'Knowing God' in 2012 with this free audio book

There are a lot of great Bible reading and prayer programs to get you started in the New Year, but there is one vital question everyone should answer to examine their underlying motivations for such resolutions: do I know God?

No, I don't just mean "know" in the salvific sense (though, if He has not saved your soul yet, remember that the Christmas season was the celebration of His offer of salvation).  I mean that there are often barriers in relationships which we must identify.
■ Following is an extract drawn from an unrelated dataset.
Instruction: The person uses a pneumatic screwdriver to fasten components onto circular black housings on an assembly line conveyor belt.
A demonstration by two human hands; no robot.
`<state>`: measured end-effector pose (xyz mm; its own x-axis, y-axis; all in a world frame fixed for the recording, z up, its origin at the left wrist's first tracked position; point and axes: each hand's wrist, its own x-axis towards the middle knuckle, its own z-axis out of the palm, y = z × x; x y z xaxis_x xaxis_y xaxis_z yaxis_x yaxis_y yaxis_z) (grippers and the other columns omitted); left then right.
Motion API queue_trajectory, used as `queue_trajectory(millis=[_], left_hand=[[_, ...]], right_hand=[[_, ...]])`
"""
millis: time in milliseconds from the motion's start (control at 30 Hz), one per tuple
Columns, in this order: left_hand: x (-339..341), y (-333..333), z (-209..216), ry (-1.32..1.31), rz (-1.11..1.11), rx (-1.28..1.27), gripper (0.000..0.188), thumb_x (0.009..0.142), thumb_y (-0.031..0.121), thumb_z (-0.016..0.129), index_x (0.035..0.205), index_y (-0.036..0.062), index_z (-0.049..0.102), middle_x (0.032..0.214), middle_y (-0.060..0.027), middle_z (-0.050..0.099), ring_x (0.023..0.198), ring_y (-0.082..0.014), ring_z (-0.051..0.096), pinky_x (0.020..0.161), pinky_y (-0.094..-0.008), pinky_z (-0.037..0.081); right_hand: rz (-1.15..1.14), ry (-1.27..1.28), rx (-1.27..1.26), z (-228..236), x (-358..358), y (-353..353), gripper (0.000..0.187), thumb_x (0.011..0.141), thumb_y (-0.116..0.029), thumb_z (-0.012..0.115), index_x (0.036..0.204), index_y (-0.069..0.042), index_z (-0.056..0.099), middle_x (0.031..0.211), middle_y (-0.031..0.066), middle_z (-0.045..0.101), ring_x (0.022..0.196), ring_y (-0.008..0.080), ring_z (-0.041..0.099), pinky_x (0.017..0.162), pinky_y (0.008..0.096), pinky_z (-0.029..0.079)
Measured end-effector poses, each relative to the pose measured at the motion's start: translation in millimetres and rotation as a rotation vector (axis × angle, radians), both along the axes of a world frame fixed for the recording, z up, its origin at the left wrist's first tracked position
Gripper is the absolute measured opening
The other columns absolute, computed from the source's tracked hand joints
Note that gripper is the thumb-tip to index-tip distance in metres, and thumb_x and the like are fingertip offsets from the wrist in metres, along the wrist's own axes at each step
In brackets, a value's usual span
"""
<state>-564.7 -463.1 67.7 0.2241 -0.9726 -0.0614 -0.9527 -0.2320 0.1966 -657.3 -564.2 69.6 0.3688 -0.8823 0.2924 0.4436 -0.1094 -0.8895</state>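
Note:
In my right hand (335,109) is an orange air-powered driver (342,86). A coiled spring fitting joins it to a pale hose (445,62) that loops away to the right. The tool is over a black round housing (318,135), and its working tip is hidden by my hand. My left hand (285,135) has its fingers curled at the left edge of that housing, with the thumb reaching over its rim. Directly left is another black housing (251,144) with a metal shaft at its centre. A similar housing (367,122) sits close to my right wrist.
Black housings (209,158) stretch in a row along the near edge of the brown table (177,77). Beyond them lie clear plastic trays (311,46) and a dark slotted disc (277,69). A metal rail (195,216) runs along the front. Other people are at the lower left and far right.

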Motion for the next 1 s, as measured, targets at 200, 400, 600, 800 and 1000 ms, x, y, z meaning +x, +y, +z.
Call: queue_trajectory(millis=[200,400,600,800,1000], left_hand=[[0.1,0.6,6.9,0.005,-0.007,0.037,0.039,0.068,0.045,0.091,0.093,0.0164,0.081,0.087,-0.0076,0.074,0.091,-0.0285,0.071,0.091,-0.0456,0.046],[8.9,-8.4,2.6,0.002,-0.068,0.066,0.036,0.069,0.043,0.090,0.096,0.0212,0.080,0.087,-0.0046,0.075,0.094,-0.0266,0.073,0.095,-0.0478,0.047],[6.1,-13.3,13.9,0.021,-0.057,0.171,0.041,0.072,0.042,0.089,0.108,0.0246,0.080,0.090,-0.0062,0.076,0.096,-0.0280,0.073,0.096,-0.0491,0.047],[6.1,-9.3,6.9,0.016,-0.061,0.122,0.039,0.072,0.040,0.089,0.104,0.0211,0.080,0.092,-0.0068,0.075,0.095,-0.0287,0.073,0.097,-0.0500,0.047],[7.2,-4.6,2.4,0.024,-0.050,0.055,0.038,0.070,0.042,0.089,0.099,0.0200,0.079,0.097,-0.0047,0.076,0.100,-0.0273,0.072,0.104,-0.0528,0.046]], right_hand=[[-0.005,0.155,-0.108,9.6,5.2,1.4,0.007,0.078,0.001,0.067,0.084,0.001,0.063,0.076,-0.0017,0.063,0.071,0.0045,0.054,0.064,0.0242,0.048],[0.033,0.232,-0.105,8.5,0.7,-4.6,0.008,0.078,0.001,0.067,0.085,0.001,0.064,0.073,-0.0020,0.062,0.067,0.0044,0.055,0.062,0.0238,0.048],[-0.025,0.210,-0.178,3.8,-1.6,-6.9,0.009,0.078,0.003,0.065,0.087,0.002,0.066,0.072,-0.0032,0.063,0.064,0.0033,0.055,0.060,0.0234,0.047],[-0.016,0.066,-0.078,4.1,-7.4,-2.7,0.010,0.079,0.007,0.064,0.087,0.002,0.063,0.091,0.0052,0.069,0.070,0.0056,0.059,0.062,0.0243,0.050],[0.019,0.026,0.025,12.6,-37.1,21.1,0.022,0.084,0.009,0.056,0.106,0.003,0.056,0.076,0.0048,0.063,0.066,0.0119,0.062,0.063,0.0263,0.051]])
J.I. Packer has done a wonderful job of helping us with just that, and this month the audio version of his book is free.  Here is the description from the site:
A lifelong pursuit of knowing God should embody the Christian's existence. According to eminent theologian J.I. Packer, however, Christians have become enchanted by modern skepticism and have joined the "gigantic conspiracy of misdirection" by failing to put first things first. Knowing God aims to redirect our attention to the simple, deep truth that to know God is to love His Word. 
What began as a number of consecutive articles angled for "honest, no-nonsense readers who were fed up with facile Christian verbiage" in 1973, Knowing God has become a contemporary classic by creating "small studies out of great subjects." Each chapter is so specific in focus (covering topics such as the trinity, election, God's wrath, and God's sovereignty), that each succeeding chapter's theology seems to rival the next, until one's mind is so expanded that one's entire view of God has changed. 
Author Elizabeth Eliot wrote that amid the lofty content Packer "puts the hay where the sheep can reach it--plainly shows us ordinary folks what it means to know God." Having rescued us from the individual hunches of our ultra-tolerant theological age, Packer points the reader to the true character of God with his theological competence and compassionate heart. The lazy and faint-hearted should be warned about this timeless work--God is magnified, the sinner is humbled, and the saint encouraged.